Calculate a specific resistance value

You can also work out resistance or voltage values by slightly changing the process. Let's assume the switch is faulty and it offers resistance in the closed state. We measure the current to be 0.03A ... what's the switch resistance (called X Ohms)?

Use the analogy again:

battery voltage 9V sees (=) red LED Vd + blue LED Vd + resistor * current + switch resistance (closed) * current + closed electronic switch Vd + diode Vd

Putting in values 9V = 2V + 3.4V + 33* current + X* current +1.5V + .6V

so                                   9V = (2+3.4+1.5+.6) V + (33 + X)* current

so                                   9V = 7.5V + (33+X)* current

so                                   (33+X)* current = 9 - 7.5 = 1.5V

using Ohm's Law, current = voltage / resistance, OR resistance = voltage/ current

current = 0.03A   so                   resistance = 1.5V/ 0.03A = 50 Ohms

so           33+X = 50, therefore X, switch closed resistance = 50-33 =17 Ohms

Calculate supply voltage value

You can also work out supply voltage value by slightly changing the process. Let's assume the switch is good and it offers zero resistance in the closed state. The current of 0.045A will burn out the LEDs and it must be reduced to 0.02A ... what's the new supply voltage (called Vx)?

Use the analogy again:

battery voltage Vx sees (=) red LED Vd + blue LED Vd + resistor * current + switch resistance (closed) * current + closed electronic switch Vd + diode Vd

Putting in values     Vx = 2V + 3.4V + 33* .02 + 0* .02 +1.5V + .6V

so                            Vx= (2+3.4+1.5+.6) V + (33 + 0)* .02

so                            Vx = 7.5V + (33)* .02 = 8.16V 

So reducing the supply voltage from 9V to 8.16V reduces the current from 0.045A to 0.02A.

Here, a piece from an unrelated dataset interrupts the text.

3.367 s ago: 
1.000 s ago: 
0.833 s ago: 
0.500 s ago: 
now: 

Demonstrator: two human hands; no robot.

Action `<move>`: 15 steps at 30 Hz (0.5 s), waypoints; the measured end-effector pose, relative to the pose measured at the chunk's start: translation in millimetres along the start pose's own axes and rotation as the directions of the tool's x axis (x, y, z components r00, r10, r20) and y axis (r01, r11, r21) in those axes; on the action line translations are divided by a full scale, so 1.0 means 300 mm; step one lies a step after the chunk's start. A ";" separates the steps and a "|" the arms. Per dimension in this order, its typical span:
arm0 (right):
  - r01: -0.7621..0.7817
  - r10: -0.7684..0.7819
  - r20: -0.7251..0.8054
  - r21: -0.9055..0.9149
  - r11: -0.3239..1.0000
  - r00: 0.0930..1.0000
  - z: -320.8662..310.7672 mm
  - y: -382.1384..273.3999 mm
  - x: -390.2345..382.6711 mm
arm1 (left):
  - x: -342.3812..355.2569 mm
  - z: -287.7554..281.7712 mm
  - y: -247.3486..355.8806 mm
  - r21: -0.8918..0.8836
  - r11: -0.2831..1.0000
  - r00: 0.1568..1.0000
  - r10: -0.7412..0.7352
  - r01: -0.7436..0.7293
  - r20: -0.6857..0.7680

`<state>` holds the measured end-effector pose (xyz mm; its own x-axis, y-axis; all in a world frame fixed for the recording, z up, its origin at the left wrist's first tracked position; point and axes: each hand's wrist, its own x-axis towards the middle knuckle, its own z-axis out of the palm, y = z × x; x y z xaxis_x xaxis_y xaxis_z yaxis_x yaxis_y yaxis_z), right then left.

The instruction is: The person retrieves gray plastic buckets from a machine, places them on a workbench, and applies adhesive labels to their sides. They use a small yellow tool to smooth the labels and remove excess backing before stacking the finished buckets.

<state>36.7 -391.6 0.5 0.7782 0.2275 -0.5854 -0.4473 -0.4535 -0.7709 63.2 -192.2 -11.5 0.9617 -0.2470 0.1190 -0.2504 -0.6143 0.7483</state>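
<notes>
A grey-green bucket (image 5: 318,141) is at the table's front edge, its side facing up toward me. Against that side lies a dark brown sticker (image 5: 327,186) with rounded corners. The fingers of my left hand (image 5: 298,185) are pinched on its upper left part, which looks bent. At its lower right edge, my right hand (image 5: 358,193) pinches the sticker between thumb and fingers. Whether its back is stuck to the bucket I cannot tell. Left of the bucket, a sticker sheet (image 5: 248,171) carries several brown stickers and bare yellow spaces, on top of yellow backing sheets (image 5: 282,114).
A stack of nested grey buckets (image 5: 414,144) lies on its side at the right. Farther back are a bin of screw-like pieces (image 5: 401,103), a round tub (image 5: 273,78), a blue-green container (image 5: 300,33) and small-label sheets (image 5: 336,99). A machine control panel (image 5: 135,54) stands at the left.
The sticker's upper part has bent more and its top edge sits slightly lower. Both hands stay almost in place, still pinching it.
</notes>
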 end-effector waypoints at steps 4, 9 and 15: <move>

We'll need the above processes when designing LED circuits. I'll fully explain each design step so you can follow the calculations.

NEXT >> Parallel circuits

Electrical theory 1.2c - how to calculate parallel circuits

In this section I'll explain how to calculate various electrical values for parallel circuits for DC (AC is different and of little interest to us).

Parallel circuit

Here's a parallel circuit made of resistors and a DMM supplied from a bridge rectifier/ transformer. (For this topic we'll ignore the bridge rectifier/ transformer.)

Note: In a parallel circuit, more than one current flows in the whole circuit. The very important point is the voltage across each parallel path is the SAME!


Important points:
  1. Light bulbs, resistors, relay coil & contact, and mechanical switches are calculated on resistance;
  2. batteries, transformer/ bridge rectifier, switching power supplies are calculated on voltage;
  3. electronic components, eg LED are calculated primarily on voltage dropped across them;
  4. the above is satisfactory for simple lighting circuits using DC.
HINT:
When doing parallel calculations, the supply voltage is applied to each current path/ branch and Ohm's Law is repeatedly used to give each current.

Calculate Current values

Let's assume the DMM voltmeter (V) measures 10.0V dc which is applied to each branch.

DMM current

The resistance of DMM is 1MΩ which is short hand for 1,000,000 Ohms. Using Ohm's Law,

current (IDMM) = voltage/ Rm = 10/ 1,000,000 = 0.000010A

330Ω resistor current

again,                            I330= V/ R1 = 10/ 330 = 0.030303A

1kΩ resistor current

The resistance is 1kΩ which is short hand for 1,000 Ohms. Using Ohm's Law,

again,                             I1k = V/ R2= 10/ 1,000 = 0.010A

Total current

The individual branch currents are shown on the diagram above. At the rectifier terminal, the total current equals the sum of all branch currents.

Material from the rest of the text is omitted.